#### ASSIGNED TASK:
Output the entries below word for word, stopping once the line containing "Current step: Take" is done, and omit each picture.

:::

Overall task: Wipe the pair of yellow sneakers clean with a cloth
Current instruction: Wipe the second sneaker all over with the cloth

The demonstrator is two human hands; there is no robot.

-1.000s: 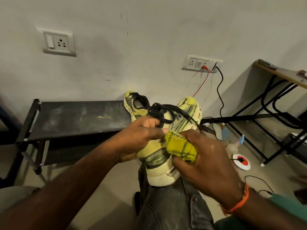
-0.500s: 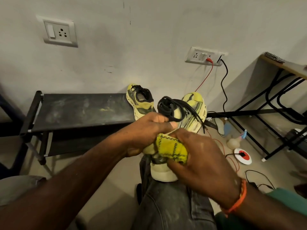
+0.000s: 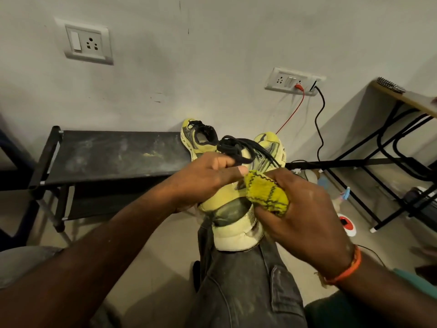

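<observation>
One yellow sneaker (image 3: 233, 223) rests heel-down on my knee, its toe pointing away, black laces (image 3: 236, 145) bunched on top. My left hand (image 3: 208, 178) grips the sneaker's left side and laces. My right hand (image 3: 305, 209) holds a folded yellow cloth (image 3: 267, 192) with dark stitching, pressed against the sneaker's right side near the collar. The second yellow sneaker (image 3: 197, 138) stands on the right end of the black bench, partly hidden behind my left hand.
A low black bench (image 3: 113, 155) stands against the wall on the left. Red and black cables (image 3: 319, 119) hang from a wall socket. A desk with black metal legs (image 3: 402, 147) is at the right. A small white and red disc (image 3: 346, 224) lies on the floor.
My right hand and the cloth have slid a little to the right, onto the shoe's right side. My left hand keeps its grip.
</observation>
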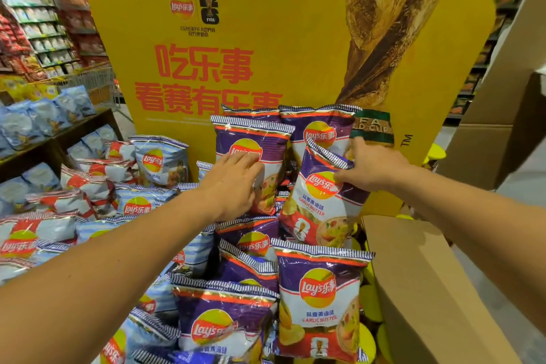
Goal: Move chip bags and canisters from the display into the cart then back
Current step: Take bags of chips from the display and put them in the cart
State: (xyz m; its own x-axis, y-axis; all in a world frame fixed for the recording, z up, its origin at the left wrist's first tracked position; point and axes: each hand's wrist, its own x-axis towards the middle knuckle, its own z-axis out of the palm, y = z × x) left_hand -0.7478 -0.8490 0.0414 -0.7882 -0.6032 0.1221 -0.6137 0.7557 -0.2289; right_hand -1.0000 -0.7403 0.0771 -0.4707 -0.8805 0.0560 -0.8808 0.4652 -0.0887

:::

#### SOLUTION FOR THIS TASK:
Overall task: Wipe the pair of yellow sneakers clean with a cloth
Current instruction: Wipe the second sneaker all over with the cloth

The demonstrator is two human hands; there is no robot.

-1.000s: 
-0.500s: 
+0.000s: 

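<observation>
One yellow sneaker (image 3: 233, 223) rests heel-down on my knee, its toe pointing away, black laces (image 3: 236, 145) bunched on top. My left hand (image 3: 208, 178) grips the sneaker's left side and laces. My right hand (image 3: 305, 209) holds a folded yellow cloth (image 3: 267, 192) with dark stitching, pressed against the sneaker's right side near the collar. The second yellow sneaker (image 3: 197, 138) stands on the right end of the black bench, partly hidden behind my left hand.
A low black bench (image 3: 113, 155) stands against the wall on the left. Red and black cables (image 3: 319, 119) hang from a wall socket. A desk with black metal legs (image 3: 402, 147) is at the right. A small white and red disc (image 3: 346, 224) lies on the floor.
My right hand and the cloth have slid a little to the right, onto the shoe's right side. My left hand keeps its grip.
</observation>
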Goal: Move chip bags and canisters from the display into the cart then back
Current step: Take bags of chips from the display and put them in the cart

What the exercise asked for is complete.